MATERIAL PROVIDED section start

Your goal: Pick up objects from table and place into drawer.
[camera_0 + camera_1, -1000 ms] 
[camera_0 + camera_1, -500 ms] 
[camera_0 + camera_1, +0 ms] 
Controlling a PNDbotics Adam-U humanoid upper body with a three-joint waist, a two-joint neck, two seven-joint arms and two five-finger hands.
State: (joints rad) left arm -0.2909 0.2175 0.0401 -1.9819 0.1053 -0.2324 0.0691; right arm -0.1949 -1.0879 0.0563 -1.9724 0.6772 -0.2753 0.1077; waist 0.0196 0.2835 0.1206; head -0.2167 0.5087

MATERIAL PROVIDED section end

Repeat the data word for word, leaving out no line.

Your goal: Pick up objects from table and place into drawer.
[camera_0 + camera_1, -1000 ms] 
[camera_0 + camera_1, -500 ms] 
[camera_0 + camera_1, +0 ms] 
Controlling a PNDbotics Adam-U humanoid upper body with a three-joint waist, a two-joint neck, two seven-joint arms and two five-finger hands.
State: (joints rad) left arm -0.2909 0.2175 0.0401 -1.9819 0.1053 -0.2324 0.0691; right arm -0.1949 -1.0879 0.0563 -1.9724 0.6772 -0.2753 0.1077; waist 0.0196 0.2835 0.1206; head -0.2167 0.5087

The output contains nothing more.